*** STORED DATA Section Begins ***

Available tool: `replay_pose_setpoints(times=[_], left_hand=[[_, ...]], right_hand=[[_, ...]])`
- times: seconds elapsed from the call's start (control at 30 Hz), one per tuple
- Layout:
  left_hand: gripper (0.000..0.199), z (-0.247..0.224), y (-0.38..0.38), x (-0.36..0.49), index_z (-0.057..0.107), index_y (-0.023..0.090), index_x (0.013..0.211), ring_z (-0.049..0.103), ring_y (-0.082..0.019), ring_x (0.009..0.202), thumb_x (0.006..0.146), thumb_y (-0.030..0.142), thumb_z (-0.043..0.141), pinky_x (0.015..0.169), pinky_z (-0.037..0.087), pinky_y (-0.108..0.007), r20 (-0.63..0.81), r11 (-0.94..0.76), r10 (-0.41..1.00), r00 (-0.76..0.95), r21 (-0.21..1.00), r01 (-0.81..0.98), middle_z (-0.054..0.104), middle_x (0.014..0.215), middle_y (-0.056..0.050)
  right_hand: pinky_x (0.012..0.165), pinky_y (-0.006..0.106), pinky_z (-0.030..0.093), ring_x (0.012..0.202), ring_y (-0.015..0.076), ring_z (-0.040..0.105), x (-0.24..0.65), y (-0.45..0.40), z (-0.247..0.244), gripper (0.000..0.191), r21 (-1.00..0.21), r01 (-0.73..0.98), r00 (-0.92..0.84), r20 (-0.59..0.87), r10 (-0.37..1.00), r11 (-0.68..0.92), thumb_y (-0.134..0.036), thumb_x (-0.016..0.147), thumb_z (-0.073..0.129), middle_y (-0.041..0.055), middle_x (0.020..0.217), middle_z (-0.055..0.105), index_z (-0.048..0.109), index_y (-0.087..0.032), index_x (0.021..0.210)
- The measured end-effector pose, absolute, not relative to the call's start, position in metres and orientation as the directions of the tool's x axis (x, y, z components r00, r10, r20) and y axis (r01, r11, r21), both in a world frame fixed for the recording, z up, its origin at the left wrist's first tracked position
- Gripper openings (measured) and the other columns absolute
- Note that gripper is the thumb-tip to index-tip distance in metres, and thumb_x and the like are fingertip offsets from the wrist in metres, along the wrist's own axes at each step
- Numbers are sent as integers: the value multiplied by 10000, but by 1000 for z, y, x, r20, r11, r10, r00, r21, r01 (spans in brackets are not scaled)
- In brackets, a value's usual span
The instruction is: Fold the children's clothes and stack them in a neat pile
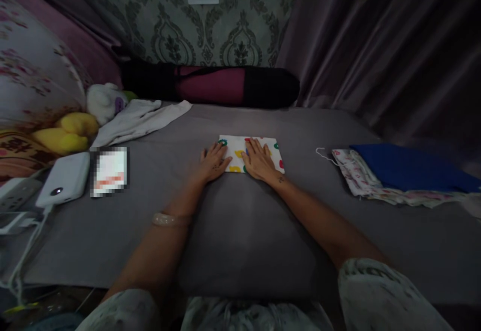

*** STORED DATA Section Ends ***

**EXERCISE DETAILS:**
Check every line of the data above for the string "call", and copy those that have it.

**RESULT OF THE TASK:**
- times: seconds elapsed from the call's start (control at 30 Hz), one per tuple
- The measured end-effector pose, absolute, not relative to the call's start, position in metres and orientation as the directions of the tool's x axis (x, y, z components r00, r10, r20) and y axis (r01, r11, r21), both in a world frame fixed for the recording, z up, its origin at the left wrist's first tracked position

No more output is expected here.